Does Deputy O'Malley, therefore, think that time was wasted over the last four or five weeks? I do not think he has any evidence to substantiate that. I am sorry that I have to go back to the regime of the Fianna Fáil Party, the Minister for Health of which is now the President of Ireland. I do not think his name should be bandied around here but it was Deputy O'Malley who introduced it. I am more concerned, and I hope Deputy O'Malley is concerned, with the situation that has arisen. My concern is for people and for people who are suffering and also for doctors but I would repeat what I said on the radio and television tonight, that if they resume work I am sure a solution can be hammered out if only they accept the conciliation and if they accept the conciliator that is agreed upon between the three parties.

As far as emergency is concerned, I think some newspaper last night or today suggested that the Minister for Health had told the Government that the hospital doctors were bluffing. I do not engage in that sort of talk. I do not usually have that sort of attitude. As far as I am concerned, it is a critical situation and there is a plan which will be discussed with the people with whom it should be discussed, the health boards and the voluntary hospitals, in order to ensure that if the worst does happen all the remaining resources of the State as far as health is concerned are devoted to those people who need hospital attention. Let nobody be under any misapprehension as to what I have done in the matter. I would challenge Deputy O'Malley——

Have you consulted the doctors who will have to operate that plan?

Order, please. The Minister has got a minute in which to conclude.

The Deputy is being mischievous, damn downright mischievous.

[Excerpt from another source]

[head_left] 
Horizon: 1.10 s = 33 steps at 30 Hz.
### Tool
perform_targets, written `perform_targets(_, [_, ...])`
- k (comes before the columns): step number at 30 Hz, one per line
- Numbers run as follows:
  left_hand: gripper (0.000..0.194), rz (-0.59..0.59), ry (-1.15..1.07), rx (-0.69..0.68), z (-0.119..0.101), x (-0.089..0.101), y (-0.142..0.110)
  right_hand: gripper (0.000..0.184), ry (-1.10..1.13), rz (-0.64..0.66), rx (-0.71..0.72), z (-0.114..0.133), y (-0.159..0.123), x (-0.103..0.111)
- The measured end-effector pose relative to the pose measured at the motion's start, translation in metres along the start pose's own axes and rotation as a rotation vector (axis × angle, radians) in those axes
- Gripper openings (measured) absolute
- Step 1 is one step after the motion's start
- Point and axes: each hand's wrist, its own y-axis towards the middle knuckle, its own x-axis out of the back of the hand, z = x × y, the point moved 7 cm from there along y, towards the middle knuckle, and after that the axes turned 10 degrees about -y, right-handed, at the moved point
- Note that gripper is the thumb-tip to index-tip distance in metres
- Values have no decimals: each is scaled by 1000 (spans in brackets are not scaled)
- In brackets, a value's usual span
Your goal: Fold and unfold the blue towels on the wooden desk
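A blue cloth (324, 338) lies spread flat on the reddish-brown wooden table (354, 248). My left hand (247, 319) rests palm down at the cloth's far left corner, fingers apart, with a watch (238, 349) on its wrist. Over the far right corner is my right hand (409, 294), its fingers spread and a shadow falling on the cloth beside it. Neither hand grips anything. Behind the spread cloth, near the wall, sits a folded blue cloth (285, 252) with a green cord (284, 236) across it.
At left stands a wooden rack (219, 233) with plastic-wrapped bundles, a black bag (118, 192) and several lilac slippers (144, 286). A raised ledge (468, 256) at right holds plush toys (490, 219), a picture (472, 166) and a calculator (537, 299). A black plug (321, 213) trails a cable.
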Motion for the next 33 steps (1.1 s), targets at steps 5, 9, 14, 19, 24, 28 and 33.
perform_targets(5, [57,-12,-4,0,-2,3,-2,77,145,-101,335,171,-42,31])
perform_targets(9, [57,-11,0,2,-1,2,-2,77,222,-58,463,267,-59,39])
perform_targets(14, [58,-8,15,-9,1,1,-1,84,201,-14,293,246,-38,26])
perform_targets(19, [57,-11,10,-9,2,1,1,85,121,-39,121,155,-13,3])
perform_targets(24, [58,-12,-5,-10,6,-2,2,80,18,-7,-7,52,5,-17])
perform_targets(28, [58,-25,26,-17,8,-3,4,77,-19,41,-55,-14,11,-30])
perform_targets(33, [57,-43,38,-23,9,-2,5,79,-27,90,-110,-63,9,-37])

I asked a simple question.

It is a mischievous question.

There are a certain number of doctors who have to operate in an emergency.

Order, please.

I will deal with them but I do not think Deputy O'Malley should provoke them into taking any other action.

I want, therefore, to assure the House, in conclusion, that everything that could be done has been done up to this very date and everything that can be done will be done as long as I am Minister for Health.

The Dáil adjourned at 11 p.m. until 10.30 a.m. on Thursday, 15th November, 1973.